### Assignment
Output only the stretch of the listing that starts at the line containing "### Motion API" and ends at the line containing "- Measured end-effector", reproduced exactly with both ends.

### Supplied entries

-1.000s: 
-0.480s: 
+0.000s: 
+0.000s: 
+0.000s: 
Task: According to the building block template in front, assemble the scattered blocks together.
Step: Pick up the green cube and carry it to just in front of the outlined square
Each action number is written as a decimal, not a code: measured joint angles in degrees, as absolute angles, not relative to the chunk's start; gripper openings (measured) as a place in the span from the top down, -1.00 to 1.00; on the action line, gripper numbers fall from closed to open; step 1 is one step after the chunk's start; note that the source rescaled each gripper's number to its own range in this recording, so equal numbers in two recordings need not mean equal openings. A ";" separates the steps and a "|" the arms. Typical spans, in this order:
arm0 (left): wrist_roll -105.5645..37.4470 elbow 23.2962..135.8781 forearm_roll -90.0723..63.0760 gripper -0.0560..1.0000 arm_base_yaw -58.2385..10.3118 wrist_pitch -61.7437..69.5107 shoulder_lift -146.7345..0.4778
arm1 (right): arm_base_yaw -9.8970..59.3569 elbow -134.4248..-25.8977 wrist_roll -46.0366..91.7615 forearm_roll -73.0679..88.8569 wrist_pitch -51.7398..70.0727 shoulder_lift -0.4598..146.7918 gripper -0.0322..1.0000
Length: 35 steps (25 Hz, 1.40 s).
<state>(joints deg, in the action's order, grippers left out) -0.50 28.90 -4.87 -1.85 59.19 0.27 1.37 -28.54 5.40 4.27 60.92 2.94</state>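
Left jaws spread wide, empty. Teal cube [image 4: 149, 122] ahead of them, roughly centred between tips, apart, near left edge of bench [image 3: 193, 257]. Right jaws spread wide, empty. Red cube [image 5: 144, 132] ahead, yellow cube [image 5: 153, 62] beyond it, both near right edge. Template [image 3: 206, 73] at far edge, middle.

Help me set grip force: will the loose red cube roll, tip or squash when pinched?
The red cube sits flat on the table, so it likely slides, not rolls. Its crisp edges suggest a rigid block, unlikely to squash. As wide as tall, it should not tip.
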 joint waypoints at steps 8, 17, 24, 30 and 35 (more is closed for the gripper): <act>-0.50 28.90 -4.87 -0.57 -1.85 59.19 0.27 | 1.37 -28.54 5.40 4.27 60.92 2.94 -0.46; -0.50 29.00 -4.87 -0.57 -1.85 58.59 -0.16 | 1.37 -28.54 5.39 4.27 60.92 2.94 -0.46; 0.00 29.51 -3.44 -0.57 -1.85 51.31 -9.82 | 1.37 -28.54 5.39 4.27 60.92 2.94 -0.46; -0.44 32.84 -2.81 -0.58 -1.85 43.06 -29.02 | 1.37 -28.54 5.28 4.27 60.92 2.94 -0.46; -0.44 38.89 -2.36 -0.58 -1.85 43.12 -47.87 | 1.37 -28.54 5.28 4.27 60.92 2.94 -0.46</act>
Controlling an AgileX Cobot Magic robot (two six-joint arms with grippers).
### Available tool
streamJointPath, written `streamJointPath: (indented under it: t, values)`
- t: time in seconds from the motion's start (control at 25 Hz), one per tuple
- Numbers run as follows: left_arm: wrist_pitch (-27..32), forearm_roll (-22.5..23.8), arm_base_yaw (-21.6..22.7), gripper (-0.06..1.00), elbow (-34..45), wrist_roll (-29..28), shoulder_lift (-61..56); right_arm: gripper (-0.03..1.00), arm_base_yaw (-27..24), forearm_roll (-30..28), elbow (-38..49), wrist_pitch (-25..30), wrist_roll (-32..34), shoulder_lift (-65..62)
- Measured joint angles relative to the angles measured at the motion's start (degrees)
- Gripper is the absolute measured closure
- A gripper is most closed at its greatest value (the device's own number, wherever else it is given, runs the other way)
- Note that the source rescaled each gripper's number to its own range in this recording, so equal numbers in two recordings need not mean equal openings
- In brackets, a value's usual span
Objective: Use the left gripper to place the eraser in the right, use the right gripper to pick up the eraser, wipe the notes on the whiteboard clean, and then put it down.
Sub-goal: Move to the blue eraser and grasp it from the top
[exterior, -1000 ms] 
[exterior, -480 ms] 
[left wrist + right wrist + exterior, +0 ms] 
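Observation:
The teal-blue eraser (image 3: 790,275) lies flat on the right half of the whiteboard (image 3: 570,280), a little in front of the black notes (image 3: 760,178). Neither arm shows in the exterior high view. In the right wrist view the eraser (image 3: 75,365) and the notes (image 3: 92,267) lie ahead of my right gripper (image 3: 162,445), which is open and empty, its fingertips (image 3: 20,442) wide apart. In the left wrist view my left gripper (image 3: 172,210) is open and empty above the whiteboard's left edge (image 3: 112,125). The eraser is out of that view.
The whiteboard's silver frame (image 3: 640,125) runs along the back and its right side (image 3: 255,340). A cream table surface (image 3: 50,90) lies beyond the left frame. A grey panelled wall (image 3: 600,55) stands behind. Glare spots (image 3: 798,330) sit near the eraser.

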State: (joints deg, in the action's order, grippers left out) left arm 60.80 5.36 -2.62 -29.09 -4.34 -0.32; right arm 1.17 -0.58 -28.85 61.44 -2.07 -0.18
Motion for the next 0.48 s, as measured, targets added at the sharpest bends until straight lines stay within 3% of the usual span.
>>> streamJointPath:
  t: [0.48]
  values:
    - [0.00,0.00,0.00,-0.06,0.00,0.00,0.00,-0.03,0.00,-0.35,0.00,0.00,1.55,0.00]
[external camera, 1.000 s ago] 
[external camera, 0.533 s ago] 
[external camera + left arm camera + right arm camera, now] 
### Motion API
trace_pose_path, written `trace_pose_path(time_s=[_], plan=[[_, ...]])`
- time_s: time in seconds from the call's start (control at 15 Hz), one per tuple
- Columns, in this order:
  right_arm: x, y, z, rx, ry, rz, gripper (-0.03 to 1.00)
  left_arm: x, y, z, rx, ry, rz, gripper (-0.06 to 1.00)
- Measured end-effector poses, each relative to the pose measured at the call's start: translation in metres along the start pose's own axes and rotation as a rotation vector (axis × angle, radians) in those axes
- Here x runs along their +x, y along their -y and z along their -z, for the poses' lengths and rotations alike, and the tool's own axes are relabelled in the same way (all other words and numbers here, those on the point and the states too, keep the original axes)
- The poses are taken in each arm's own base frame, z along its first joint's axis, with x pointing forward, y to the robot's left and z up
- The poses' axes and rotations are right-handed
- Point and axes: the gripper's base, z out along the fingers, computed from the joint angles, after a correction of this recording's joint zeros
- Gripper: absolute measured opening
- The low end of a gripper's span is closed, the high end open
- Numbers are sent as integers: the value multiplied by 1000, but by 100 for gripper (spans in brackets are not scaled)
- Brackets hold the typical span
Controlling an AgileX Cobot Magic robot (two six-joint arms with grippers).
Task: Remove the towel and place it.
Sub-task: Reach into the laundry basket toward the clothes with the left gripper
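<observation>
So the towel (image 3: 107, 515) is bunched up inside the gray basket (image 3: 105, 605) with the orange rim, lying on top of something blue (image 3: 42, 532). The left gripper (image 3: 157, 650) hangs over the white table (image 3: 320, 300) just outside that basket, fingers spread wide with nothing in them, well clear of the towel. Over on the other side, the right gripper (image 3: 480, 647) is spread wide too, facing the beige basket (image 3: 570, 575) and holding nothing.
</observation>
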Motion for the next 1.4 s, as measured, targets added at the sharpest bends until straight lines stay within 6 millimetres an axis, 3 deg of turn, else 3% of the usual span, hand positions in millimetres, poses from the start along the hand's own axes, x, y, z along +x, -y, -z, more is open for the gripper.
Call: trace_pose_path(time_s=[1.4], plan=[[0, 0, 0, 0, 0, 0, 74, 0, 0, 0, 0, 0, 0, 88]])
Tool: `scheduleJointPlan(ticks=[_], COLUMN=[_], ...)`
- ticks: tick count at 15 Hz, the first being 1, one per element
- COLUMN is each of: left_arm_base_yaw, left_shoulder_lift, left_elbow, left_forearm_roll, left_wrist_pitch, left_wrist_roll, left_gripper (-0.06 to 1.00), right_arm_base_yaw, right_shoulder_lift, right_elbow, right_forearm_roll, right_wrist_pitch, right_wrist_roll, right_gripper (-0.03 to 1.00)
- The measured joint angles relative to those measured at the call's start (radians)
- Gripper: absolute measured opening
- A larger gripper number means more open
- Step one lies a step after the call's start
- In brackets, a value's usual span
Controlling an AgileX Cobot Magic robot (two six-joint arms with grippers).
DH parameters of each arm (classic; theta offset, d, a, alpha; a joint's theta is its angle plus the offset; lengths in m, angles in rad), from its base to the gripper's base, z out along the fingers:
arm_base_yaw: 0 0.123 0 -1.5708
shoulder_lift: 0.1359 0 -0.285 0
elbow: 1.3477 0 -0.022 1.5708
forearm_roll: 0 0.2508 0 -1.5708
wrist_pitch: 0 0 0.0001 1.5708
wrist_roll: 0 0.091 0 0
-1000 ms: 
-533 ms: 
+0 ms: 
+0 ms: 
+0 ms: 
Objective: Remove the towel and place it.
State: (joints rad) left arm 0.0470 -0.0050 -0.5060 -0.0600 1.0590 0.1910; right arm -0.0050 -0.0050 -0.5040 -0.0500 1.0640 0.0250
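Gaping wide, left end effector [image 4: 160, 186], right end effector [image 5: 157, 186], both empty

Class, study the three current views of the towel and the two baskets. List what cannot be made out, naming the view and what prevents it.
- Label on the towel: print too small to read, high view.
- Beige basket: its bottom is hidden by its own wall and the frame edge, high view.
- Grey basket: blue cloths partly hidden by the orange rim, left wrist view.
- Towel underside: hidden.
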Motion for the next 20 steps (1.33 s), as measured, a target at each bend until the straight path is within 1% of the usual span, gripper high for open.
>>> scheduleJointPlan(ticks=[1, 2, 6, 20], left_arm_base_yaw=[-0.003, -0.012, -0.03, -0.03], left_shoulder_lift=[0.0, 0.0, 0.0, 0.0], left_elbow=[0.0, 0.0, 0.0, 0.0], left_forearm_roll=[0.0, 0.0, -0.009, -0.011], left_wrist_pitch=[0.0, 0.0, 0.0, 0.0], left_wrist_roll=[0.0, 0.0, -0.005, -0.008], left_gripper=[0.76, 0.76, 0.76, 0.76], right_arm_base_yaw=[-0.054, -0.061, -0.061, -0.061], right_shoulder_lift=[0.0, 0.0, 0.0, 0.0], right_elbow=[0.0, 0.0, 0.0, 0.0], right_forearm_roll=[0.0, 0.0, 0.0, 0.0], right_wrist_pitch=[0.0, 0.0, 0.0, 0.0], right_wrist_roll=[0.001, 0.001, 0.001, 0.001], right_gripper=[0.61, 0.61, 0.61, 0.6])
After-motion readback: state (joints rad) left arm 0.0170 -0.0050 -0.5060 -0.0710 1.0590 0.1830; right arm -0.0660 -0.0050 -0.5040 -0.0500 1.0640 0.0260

### Response to this exercise
### Motion API
trace_pose_path, written `trace_pose_path(time_s=[_], plan=[[_, ...]])`
- time_s: time in seconds from the call's start (control at 15 Hz), one per tuple
- Columns, in this order:
  right_arm: x, y, z, rx, ry, rz, gripper (-0.03 to 1.00)
  left_arm: x, y, z, rx, ry, rz, gripper (-0.06 to 1.00)
- Measured end-effector poses, each relative to the pose measured at the call's start: translation in metres along the start pose's own axes and rotation as a rotation vector (axis × angle, radians) in those axes

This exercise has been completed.